A man appears at the pearly gates. Saint Peter is there and says, "I'm terribly sorry, but the Lord is on one of his little kicks and will only let those in today who have otherwise had a bad day."

The man says, "Well, I died. Isn't that worthy enough of a bad day?"

Saint Peter replies, "Tell me how you died and we will see."

The man related his story. "I was sure my wife was cheating on me, so I ran all the way up ten flights of stairs and burst into our apartment and found her naked in the bedroom. I was incensed, let me tell you. I tore open the closet looking for the guy, but he wasn't there. I ripped the bed apart, but he wasn't beneath it. I ran for the living room and looked behind the couch, but nothing! I heard a noise in the kitchen and I ran into there. I saw some guy clinging to the windowsill, so I ran over and started kicking at his fingers. He yelled and hollered, but I kept right on kicking until he lost his grip. I watched him fall ten stories, but he landed on an awning and rolled off onto the pavement. I was still so mad that I grabbed the refrigerator and threw it out the window, but I must have overdid it because I never saw it hit. The next thing I saw was you, so I must have just keeled over right then and there."

Saint Peter considers and then says, "Yeah, that's a pretty bad day. Go on in."

A short time later, another guy appears and Saint Peter tells him of God's restrictions that day and gets him to relate his story.

"I'm a window washer, see.
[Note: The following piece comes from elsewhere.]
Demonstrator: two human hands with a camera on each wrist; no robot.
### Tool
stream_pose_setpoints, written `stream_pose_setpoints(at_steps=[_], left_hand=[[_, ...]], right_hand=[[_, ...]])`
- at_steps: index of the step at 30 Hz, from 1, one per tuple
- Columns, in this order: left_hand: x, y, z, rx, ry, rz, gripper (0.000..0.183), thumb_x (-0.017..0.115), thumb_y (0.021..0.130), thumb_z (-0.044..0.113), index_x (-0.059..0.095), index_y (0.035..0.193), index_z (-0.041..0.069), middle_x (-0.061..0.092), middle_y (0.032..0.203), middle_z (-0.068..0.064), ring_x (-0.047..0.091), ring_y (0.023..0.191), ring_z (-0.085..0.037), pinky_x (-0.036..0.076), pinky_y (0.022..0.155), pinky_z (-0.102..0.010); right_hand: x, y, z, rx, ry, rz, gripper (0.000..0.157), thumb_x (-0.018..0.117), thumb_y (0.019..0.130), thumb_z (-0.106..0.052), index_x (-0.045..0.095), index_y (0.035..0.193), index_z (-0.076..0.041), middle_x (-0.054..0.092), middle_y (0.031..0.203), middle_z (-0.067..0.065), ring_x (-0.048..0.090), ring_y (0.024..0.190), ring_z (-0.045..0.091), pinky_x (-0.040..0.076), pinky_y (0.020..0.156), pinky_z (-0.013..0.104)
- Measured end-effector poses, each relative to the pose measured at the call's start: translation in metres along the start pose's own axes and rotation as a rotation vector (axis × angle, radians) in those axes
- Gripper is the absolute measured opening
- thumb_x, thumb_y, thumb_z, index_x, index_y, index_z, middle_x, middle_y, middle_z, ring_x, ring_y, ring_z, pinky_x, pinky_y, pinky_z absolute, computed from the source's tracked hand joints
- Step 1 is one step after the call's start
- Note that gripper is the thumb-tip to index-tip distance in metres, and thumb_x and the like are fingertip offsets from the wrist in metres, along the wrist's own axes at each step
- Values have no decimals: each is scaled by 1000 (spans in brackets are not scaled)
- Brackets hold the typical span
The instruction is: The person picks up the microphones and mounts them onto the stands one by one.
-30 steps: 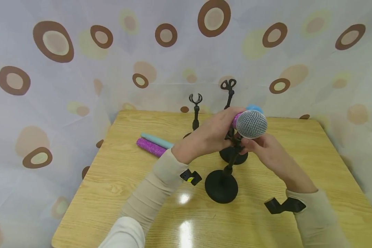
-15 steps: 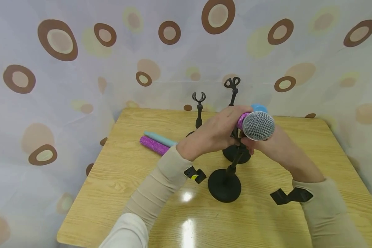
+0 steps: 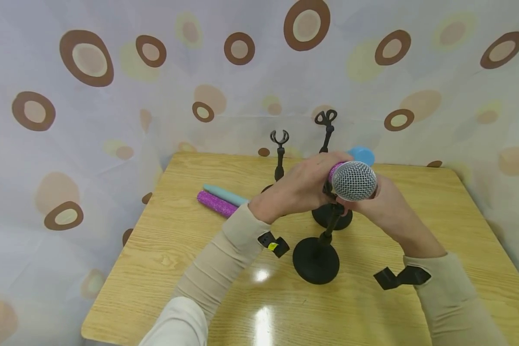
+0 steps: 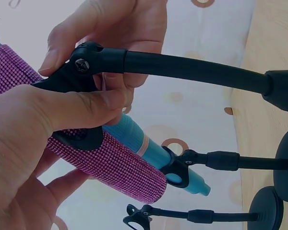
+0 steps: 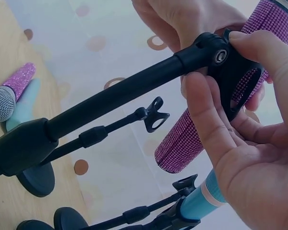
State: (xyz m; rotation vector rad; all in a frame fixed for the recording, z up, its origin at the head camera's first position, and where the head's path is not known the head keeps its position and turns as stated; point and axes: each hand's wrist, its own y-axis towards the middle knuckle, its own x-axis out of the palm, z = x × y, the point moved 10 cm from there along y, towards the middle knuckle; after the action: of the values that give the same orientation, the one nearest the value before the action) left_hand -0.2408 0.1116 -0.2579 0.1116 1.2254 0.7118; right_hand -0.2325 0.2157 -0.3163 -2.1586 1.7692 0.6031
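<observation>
Above the tabletop (image 3: pixel 155 269), my left grip (image 3: pixel 302 185) holds the purple mic (image 4: pixel 134 172), right grip (image 3: pixel 385 211) pinches its clip (image 5: pixel 225 76); blue mic (image 3: pixel 363 156) mounted, two clips (image 3: pixel 280 142) bare.

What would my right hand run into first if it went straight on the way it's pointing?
Your right hand would first meet the black clip its fingers touch, then likely the purple microphone against it and the left hand, though depth is unclear.
</observation>
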Motion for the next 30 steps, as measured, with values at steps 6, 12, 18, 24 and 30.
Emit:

I do windows for this high-rise downtown and I was in the middle of cleaning the windows on the 20th floor when my safety harness snapped and I plummeted toward the ground. I reached for anything I could get my hands on and I just happened to snag the windowsill of an apartment somewhere below me. Just when I thought my life had been spared, this total nutbar starts screaming at me and kicking my fingers. I'm yelling and screaming back, but this guy is insane. He manages to kick me loose and I'm suddenly back to falling. My hands hurt so bad that I can't grab anything, but somehow I manage to bounce off the front entrance awning and land on the sidewalk. I'm hurt, believe you me, but I'm alive. I laugh and praise God and roll over. That's when I saw this refrigerator barreling down at my head. The next thing I know, I'm here."

Saint Peter chuckles to himself and agrees that the fellow has had a very bad day. He lets him inside.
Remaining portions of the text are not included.